- REQUIRED ACTION
Exactly as they appear below, repeat the lines from the one with "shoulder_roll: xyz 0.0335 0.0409" through the one with "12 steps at", and no others.

- AVAILABLE DATA

┏━━

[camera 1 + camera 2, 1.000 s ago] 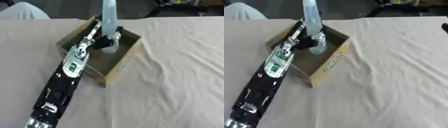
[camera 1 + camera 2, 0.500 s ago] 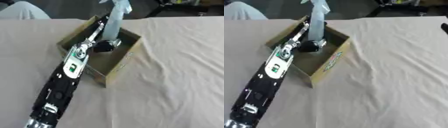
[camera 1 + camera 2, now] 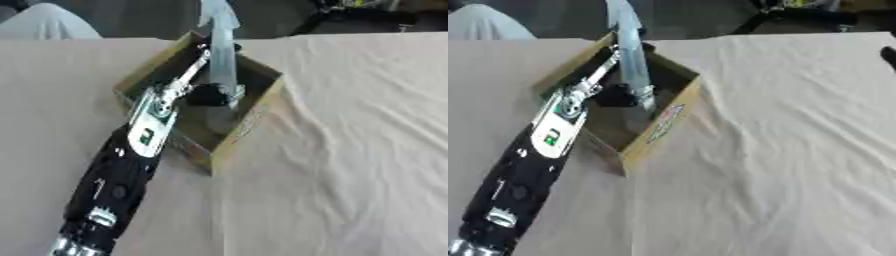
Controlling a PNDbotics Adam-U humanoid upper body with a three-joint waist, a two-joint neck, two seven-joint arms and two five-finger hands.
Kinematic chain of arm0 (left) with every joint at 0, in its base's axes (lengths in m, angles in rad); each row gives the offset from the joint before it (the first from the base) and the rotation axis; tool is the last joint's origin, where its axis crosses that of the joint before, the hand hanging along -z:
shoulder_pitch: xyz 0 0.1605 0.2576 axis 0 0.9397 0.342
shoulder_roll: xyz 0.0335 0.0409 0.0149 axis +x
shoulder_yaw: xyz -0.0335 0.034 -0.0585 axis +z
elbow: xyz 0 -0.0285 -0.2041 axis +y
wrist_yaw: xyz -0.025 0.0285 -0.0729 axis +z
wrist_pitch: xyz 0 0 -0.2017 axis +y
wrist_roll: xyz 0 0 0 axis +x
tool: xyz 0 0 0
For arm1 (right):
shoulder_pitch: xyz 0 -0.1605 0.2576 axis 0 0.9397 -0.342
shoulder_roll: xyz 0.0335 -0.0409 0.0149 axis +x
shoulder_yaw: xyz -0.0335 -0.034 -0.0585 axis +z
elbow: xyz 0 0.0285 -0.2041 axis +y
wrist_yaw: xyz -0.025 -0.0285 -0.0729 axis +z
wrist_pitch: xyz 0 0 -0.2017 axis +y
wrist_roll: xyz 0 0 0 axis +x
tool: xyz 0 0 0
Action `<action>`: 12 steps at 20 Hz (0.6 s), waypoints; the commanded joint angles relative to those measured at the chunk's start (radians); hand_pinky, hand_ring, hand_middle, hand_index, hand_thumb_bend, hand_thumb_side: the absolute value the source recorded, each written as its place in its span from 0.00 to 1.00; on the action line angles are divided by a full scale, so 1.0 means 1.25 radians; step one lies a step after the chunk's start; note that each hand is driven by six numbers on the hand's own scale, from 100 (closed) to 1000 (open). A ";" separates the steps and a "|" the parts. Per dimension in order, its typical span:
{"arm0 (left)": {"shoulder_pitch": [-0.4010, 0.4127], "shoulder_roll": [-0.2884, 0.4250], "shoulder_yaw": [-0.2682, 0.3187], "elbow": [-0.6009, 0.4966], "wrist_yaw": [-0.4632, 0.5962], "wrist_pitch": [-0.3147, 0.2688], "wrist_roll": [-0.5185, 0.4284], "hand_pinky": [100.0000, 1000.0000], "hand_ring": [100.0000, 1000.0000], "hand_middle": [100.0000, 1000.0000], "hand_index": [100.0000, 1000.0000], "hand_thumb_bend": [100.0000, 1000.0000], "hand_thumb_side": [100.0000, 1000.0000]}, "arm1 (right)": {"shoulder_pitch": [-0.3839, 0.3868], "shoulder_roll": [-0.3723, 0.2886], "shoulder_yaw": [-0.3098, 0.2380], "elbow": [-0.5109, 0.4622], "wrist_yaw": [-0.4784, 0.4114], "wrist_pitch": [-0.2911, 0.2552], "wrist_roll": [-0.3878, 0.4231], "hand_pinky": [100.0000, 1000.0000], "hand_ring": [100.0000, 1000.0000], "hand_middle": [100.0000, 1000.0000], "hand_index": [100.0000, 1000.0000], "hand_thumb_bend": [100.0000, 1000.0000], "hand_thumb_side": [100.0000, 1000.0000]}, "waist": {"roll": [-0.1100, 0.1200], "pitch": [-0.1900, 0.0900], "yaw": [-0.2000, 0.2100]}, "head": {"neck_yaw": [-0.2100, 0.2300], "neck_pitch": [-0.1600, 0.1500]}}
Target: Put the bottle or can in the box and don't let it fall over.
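Note:
A tall, pale blue clear bottle [image 3: 220, 52] stands nearly upright inside the open cardboard box [image 3: 261, 107], its top above the box's far rim. My left arm comes in from the lower left, and the left hand [image 3: 208, 95] is down inside the box, fingers curled round the bottle's lower part. The bottle's base is hidden behind the hand and the box wall, so I cannot tell whether it touches the box floor. My right hand does not show.
The box lies askew on a wrinkled beige cloth [image 3: 798, 150] that covers the table. A small dark shape [image 3: 889, 56] pokes in at the right edge. A person's light trouser knee [image 3: 48, 25] sits beyond the far left edge.
The bottle tipped to the right half a second ago and now stands straighter. The left hand has sunk slightly deeper into the box with it.

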 commanded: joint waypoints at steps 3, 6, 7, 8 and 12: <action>-0.003 0.020 0.005 -0.030 0.001 0.008 -0.001 1.00 1.00 1.00 0.82 0.38 0.59 | -0.005 -0.018 -0.004 -0.018 -0.003 0.001 -0.001 1.00 1.00 0.98 1.00 0.00 0.41 | 0.000 -0.021 0.004 | -0.008 -0.010; 0.014 0.029 0.002 -0.041 0.018 0.014 -0.019 1.00 1.00 1.00 0.82 0.37 0.63 | -0.003 -0.021 -0.005 -0.018 -0.003 0.000 -0.002 1.00 1.00 0.98 1.00 0.00 0.41 | 0.003 -0.022 0.008 | -0.014 -0.009; 0.019 0.033 0.001 -0.046 0.026 0.016 -0.029 1.00 1.00 1.00 0.83 0.37 0.68 | -0.002 -0.022 -0.006 -0.018 -0.003 0.000 -0.003 1.00 1.00 0.98 1.00 0.00 0.41 | 0.003 -0.023 0.009 | -0.016 -0.008; 0.024 0.037 0.000 -0.053 0.034 0.018 -0.039 1.00 1.00 1.00 0.83 0.37 0.68 | -0.002 -0.023 -0.006 -0.018 -0.003 0.000 -0.004 1.00 1.00 0.98 1.00 0.00 0.41 | 0.004 -0.023 0.010 | -0.018 -0.008; 0.048 0.060 0.007 -0.101 0.086 0.036 -0.065 1.00 1.00 1.00 0.85 0.34 0.70 | 0.002 -0.028 -0.008 -0.018 -0.002 -0.001 -0.006 1.00 1.00 0.98 1.00 0.00 0.41 | 0.008 -0.025 0.015 | -0.034 -0.006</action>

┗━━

- ANSWER BELOW
shoulder_roll: xyz 0.0335 0.0409 0.0149 axis +x
shoulder_yaw: xyz -0.0335 0.034 -0.0585 axis +z
elbow: xyz 0 -0.0285 -0.2041 axis +y
wrist_yaw: xyz -0.025 0.0285 -0.0729 axis +z
wrist_pitch: xyz 0 0 -0.2017 axis +y
wrist_roll: xyz 0 0 0 axis +x
tool: xyz 0 0 0
For arm1 (right):
shoulder_pitch: xyz 0 -0.1605 0.2576 axis 0 0.9397 -0.342
shoulder_roll: xyz 0.0335 -0.0409 0.0149 axis +x
shoulder_yaw: xyz -0.0335 -0.034 -0.0585 axis +z
elbow: xyz 0 0.0285 -0.2041 axis +y
wrist_yaw: xyz -0.025 -0.0285 -0.0729 axis +z
wrist_pitch: xyz 0 0 -0.2017 axis +y
wrist_roll: xyz 0 0 0 axis +x
tool: xyz 0 0 0
Action `<action>`: 12 steps at 20 Hz (0.6 s), waypoints; the commanded joint angles relative to those measured at the chunk's start (radians); hand_pinky, hand_ring, hand_middle, hand_index, hand_thumb_bend, hand_thumb_side: the absolute value the source recorded, each written as its place in its span from 0.00 to 1.00; on the action line angles are divided by a full scale, so 1.0 means 1.25 radians; step one lies a step after the chunk's start; note that each hand is driven by six numbers on the hand's own scale, from 100 (closed) to 1000 (open). A ";" separates the steps and a "|" the parts. Per dimension in order, its typical span:

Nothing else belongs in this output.